Tuesday, February 11, 2014

Fox Sports Achieved Goal with Super Bowl Live Stream



http://www.cablefax.com/cfax/previous/newsletters/cfaxdaily/62090.html

Live streaming of major sports events like the Super Bowl only started 2 years ago, whenNBC drew 346K online viewers per minute on average. 

Last year, CBS' s streaming pulled in 508K viewers per minute for the championship. This year, Fox scored 528K average viewers per minute through its Fox Sports Go app, up 4% YOY. 

Among digital metrics studied by Fox Sports ' svp of mobile and advanced platforms Clark Pierce was the 1.1mln concurrent users (peak audience) during the 3rd quarter of the game. 


The metric "aligns nicely with what we do on the broadcast side," Pierce told us. He said other key metrics include the number of streams per use and the average time viewers spend on the app. During Super Bowl, users spent an average of 47.8 mins watching the live stream. Normally, "the smaller the screen, the shorter the session," Pierce said, noting users would "snack" content on phones and view longer-form content on tablets and PCs. 

And since this year's Super Bowl was the 1st major streaming event for Fox Sports Go, launched in Oct, numbers weren't the only things that matter. "The main goal going into it was to promote the app and create awareness... and we achieved it," Pierce said. Fox owns online and tablet streaming rights of Super Bowl while Verizon Wireless has exclusive phone rights. 

Viewers of live sports streaming are the same people who would "check scores on their mobile devices when they are at the post office or airport" and instead of checking scores, they are checking the live game, Pierce said. 

The 1.1mln peak audience was still a relatively small number compared to the game's average TV audience of 112.2mln and not even close to the all-time record for a live-streamed event: Red Bull Stratos space jump in Oct '12, which drew more than 8mln concurrent viewers on YouTube. "We anticipated an audience of that size, so we were ready for it," Pierce said. 

Teaming with Akamai Technologies, Fox Sports' standard streaming practice relies on adaptive bit rate techniques to deliver video profiles of up to 3 Mbps and as low as 100 Kbps to PCs, and between 4 Mbps and 110 Kbps through the iPad app. 

Here's a question for the engineers: What happens when half or more of Super Bowl viewers decide to watch the game online or on mobile devices? Would networks today have enough capacity to handle it? For now, NBC Sports ' streaming capacity will be tested as it has scheduled to stream more than 1K hours of live Sochi Olympics programs as well as Premier League contest, some of which will occur during the Winter Games. The net has promised to stream all Premiere League matches via NBC Sports Live Extra. All eyes are on NBC now.
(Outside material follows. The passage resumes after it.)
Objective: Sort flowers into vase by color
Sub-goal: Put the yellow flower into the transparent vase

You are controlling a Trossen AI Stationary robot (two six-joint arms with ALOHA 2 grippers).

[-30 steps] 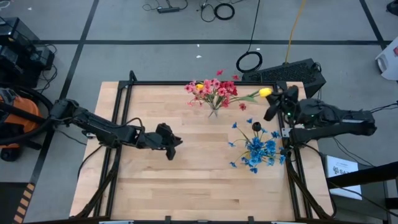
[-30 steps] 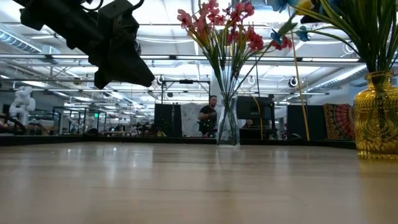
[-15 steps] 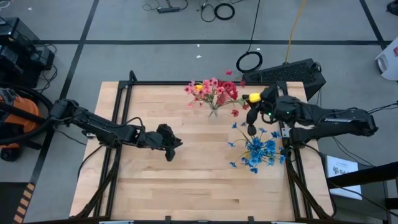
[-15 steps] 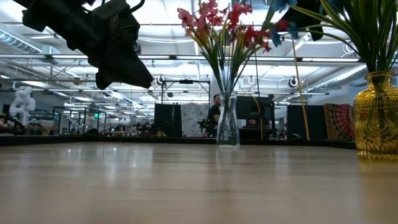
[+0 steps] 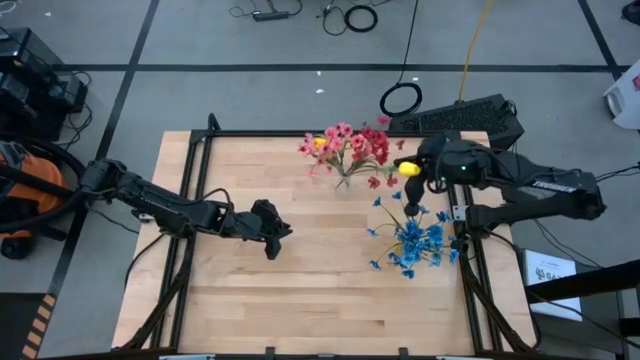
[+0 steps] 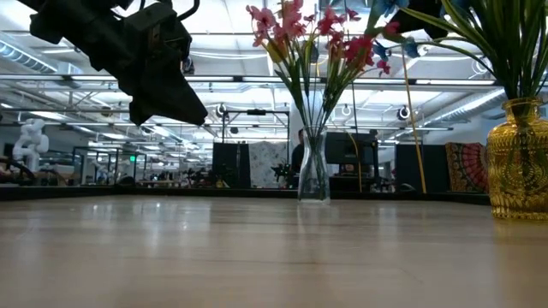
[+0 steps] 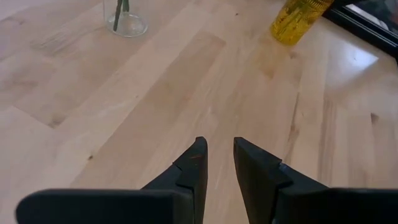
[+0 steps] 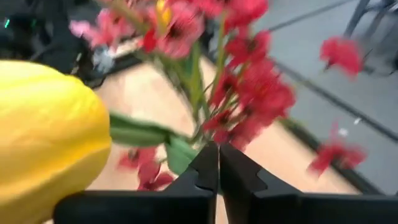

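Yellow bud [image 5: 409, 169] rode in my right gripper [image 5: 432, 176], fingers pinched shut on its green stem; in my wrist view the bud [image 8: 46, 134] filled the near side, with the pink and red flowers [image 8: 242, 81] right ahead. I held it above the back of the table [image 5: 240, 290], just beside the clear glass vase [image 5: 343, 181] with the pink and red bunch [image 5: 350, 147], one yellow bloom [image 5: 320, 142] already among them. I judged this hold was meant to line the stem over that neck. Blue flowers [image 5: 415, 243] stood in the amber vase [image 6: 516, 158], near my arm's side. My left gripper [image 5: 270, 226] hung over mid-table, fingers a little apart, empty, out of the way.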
The Opening Ceremony of the London Olympics had quite an effect on overall broadband traffic, especially in the US, while the ceremony for Sochi Olympics on Fri didn't appear to have had the same hold on broadband streamers. This according to bandwidth management firm Procera Networks, which analyzed broadband traffic across fixed and wireless IPSs. The impact of the streaming for Fri was minimal, the firm said. 

Specifically,Netflix took little hit in bandwidth usage from the norm, unlike the 2012 Olympics. "None of the networks that we looked at had any statistically significant increase or drop from normal rates, and YouTube was similarly unaffected," the company said. However, Olympic streaming in the northern part of North America did increase, representing 10% of overall streaming during a peak time on a large cable op's network. That compared to the less than 1% of total streaming traffic on a large cable op's network in the southern US. A comparison of regional ISPs that spanned fixed, mobile and a wireless ISPs showed that mobile usage was "extremely low, WISP usage was spotty and fixed was consistent," Procera said.